First revival – 14th October, 2018 at 19:30 h, Large Stage
Conductor: Djordje Stankovic
Staging and Directing: Yuri Alexandrov
Revival Directors: Vesna Curcic-Petrovic and Tadija Miletic
Set and Costume Designer: Vjaceslav Okunjev
Assistant Director: Tatjana Karpačeva
Assistant to Director and Stage Manager: Vesna Curcic-Petrovic
Soloists: Nikola Kitanovski, Branislava Podrumac, Marko Pantelic, Vasa Stajkic, Ljubomir Popovic
The season ahead of us, 2018/2019, brings new premieres, but also the revivals of some older plays that our audience loves, but which due to circumstances have not remained long enough on the stage. We are beginning with the premiere revival of the opera Pagliacci by Ruggero Leoncavallo, in direction and staging of the well-known and acclaimed Russian director Yuri Alexandrov, with a refreshed team of the performers.

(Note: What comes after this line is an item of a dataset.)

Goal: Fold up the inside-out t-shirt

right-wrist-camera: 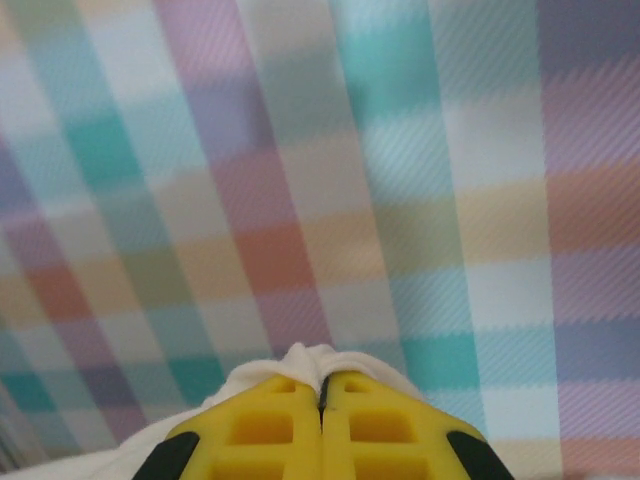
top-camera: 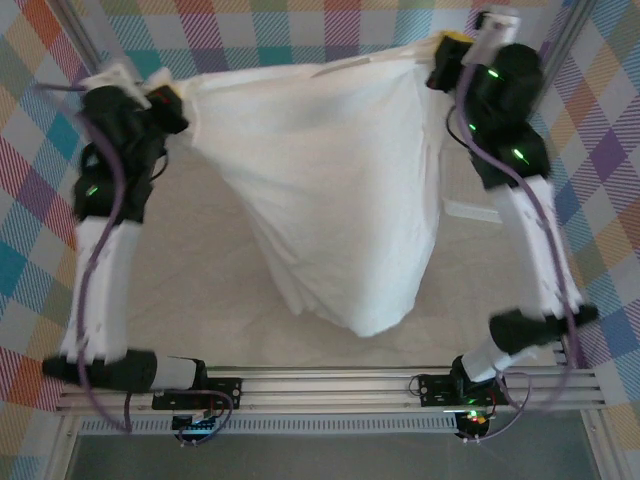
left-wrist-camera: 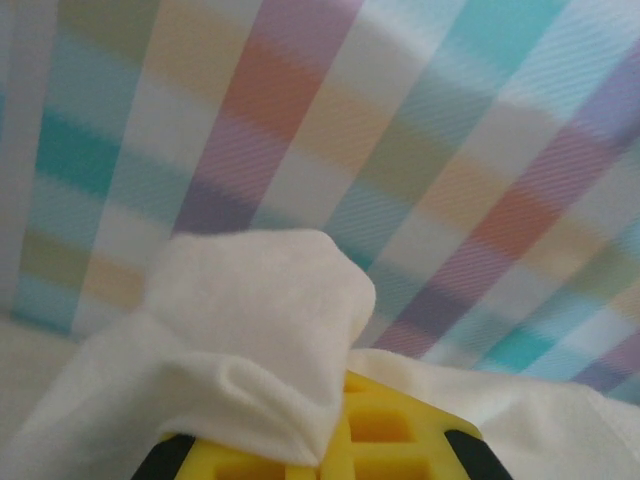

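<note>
My left tool (top-camera: 172, 108) was clenched on one top corner of the inside-out t-shirt (top-camera: 330, 200) and my right tool (top-camera: 450, 55) on the other. The cloth stretched between them and hung below both, over the table (top-camera: 200, 290).

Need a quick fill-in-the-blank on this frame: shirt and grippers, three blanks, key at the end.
1. The number of grippers holding the t-shirt is ____.
2. On the left gripper, the jaws, open or shut, are ____.
3. On the right gripper, the fingers are coloured ____.
Missing words: two; shut; yellow.
</note>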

Pagliacci is a real example of veristic opera with great arias that have been sung by master world’s soloists, from Caruso to Pavarotti, with a strong, exciting high thrilling drama plot. The plot intertwines fiction and reality, bringing a scene into scene, stirring the privacy of the protagonists and their roles in a particular type of the Renaissance theatre called commedia dell’arte. Passion, love, jealousy, the intensity of emotions shall lead to tragedy.
Modern, erotic, dramatic, exciting and artistically splendid staging is arranged by the old acquaintance of Madlenianum, the guest director from St. Petersburg, Yuri Alexandrov who has already set the modernized version of Verdi’s La Traviata at Madlenianum. We have also had the opportunities to see his settings of the operas Not Love Alone by Shchedrin and Betrothal in a Monastery by Prokofiev two seasons ago when Saint-Petersburg Opera had a guest visit in our house.
In the explication of his direction Yuri Alexandrov says: “I am, first of all, guided by my attitude towards theatre, to which I dedicated my life. A theatre which is a subject of hatred and an object of worship, which is cynical and vulnerable, which oppresses and releases, a theatre of slaves and gods! A theatre of artists and buffoons! You can enumerate endlessly. In Pagliacci are my contemplations about inside of a theatre, the theatre which audience does not know. It is in a way the product of my struggle, my disappointments and enthusiasm, victories and defeats ... One of the topics of this play is the relationship between theatre and audience, more precisely- relationships with those ones that stand between theatre and audience.”